Object Caching Configuration User Guide

Introduction

nuu:bit Object Caching Concepts

nuu:bit Caching Rules

Introduction

Wildcard Patterns

Rule Execution Order

Rule Structure

Rule Parameters

Rule Examples

 

Introduction

This document is designed to provide basic information to users who need to configure caching rules for nuu:bit edge proxies. The nuu:bit Caching Configuration UI (a portion of the nuu:bit Portal system) is used to configure appropriate caching rules for a particular domain. In the Portal, using the Configuration tab (then click on the “CDN” tab, and then click on "Define Caching Rules (Advanced Mode)" button), a user will see a GUI that lists a default caching configuration in JSON for a domain that has no prior caching configuration, or the present caching configuration, if previously created. After understanding the following descriptions of nuu:bit’s approach to specifying object caching rules, a user may access the nuu:bit Portal to modify the default (or previous) configurations as presented by the Portal interface. After editing has been completed, the user may exit the editor, and “publish” the configuration that was input or modified.
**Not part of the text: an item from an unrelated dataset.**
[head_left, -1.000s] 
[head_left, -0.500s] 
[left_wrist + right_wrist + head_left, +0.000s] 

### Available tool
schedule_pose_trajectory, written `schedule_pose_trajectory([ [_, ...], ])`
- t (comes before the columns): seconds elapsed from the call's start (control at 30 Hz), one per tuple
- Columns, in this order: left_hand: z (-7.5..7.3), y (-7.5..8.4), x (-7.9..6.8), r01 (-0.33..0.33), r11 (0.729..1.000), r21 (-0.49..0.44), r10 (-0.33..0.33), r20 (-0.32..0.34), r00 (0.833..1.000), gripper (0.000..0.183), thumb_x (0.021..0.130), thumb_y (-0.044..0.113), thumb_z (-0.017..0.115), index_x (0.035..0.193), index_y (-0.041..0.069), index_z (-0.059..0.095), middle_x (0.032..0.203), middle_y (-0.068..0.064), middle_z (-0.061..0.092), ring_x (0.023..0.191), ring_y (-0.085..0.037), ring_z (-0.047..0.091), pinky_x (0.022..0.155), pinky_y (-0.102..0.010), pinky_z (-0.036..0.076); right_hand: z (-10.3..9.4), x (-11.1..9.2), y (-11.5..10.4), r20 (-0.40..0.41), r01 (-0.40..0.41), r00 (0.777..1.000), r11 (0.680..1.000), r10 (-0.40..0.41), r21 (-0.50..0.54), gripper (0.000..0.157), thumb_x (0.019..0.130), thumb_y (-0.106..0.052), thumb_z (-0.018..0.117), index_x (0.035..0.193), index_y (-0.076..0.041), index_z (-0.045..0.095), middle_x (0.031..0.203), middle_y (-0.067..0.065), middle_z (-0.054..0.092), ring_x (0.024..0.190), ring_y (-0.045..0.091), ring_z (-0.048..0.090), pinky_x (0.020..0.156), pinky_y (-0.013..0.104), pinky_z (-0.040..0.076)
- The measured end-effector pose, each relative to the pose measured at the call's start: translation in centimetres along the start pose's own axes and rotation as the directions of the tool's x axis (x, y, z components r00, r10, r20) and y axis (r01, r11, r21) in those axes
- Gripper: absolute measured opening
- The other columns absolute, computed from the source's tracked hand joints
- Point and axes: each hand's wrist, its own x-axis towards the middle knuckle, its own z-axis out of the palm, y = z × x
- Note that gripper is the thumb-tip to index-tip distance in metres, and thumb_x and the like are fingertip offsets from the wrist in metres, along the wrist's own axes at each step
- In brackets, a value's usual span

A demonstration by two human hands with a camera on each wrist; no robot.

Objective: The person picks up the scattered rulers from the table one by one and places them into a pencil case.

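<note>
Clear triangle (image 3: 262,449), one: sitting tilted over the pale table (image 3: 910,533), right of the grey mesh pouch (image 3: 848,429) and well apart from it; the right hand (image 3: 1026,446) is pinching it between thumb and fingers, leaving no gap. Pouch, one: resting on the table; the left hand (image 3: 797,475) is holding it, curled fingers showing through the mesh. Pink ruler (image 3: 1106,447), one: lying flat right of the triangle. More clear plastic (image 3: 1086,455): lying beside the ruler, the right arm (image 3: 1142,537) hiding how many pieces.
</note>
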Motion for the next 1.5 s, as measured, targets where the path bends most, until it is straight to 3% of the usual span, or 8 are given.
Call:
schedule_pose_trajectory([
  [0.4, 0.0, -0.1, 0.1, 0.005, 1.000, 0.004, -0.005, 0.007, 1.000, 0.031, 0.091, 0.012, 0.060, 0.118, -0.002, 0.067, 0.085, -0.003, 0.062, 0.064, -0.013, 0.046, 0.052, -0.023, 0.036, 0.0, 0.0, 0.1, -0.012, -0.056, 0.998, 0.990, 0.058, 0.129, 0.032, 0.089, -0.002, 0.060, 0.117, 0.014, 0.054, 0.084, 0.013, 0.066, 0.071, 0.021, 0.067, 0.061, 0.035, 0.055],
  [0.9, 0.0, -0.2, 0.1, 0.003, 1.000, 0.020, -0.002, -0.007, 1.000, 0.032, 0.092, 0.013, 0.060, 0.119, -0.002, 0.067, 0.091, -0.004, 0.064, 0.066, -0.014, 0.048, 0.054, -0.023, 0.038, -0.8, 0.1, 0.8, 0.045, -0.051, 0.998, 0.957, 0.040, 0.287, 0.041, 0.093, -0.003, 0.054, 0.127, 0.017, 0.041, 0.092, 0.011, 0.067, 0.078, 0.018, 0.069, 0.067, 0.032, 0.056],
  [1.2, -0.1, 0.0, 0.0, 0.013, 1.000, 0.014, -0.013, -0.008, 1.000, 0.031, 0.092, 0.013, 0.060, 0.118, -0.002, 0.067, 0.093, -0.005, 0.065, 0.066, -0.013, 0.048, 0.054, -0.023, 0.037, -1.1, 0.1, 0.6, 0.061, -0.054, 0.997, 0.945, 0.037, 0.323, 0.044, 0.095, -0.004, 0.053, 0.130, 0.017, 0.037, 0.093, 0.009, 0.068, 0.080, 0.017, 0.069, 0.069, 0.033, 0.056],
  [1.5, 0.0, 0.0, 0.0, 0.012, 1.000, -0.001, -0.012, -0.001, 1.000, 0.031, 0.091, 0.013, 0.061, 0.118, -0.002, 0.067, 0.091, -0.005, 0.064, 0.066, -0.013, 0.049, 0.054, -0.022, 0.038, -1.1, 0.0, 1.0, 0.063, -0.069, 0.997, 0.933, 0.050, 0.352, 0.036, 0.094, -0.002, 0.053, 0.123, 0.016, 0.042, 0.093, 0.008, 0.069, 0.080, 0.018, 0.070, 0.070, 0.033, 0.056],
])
nuu:bit Object Caching Concepts

By default, the nuu:bit edge proxy caches objects that simultaneously match all the conditions below:

  1. The origin marks them as cacheable by returning either an Expires header or a Cache-Control header with an s-max-age or max-age parameter larger than 0. If both are present, the Cache-Control header takes precedence. If both s-max-age and max-age are present, the former takes precedence. By default the object is cached for the duration specified by the origin:
  • If Expires is present, but Cache-Control isn’t, the cache lifetime (referred to as time to live (TTL) in this document) is the difference between the time specified by the header and the current time on the edge proxy.
  • If Cache-Control is present and its [s-]max-age is larger than zero, then TTL is the value, in seconds, specified by the [s-]max-age parameter.
  1. The object is requested through a GET or HEAD HTTP method. All other methods, such as POST, PUT and DELETE are not cached.
  2. The browser doesn’t send any cookies with the request and the origin doesn’t set any cookies in the response. This behavior can be changed, as we will see later.
  3. The object is public - that is, it doesn’t require authentication as signalled by the presence of an Authorization header in the request.

These restrictions make many, if not all objects uncacheable, mostly because the browser sends the domain cookies as part of every request for a resource in that domain, regardless of type. For example, it sends them both for HTML pages and images.

The work around for this issue requires actual knowledge about the website structure. The cache needs to be told:

  1. Which objects are cacheable and for how long, even if the origin doesn’t mark them as such.
  2. Which objects are dynamically generated and, among these, which ones require cookies in order to generate the resource.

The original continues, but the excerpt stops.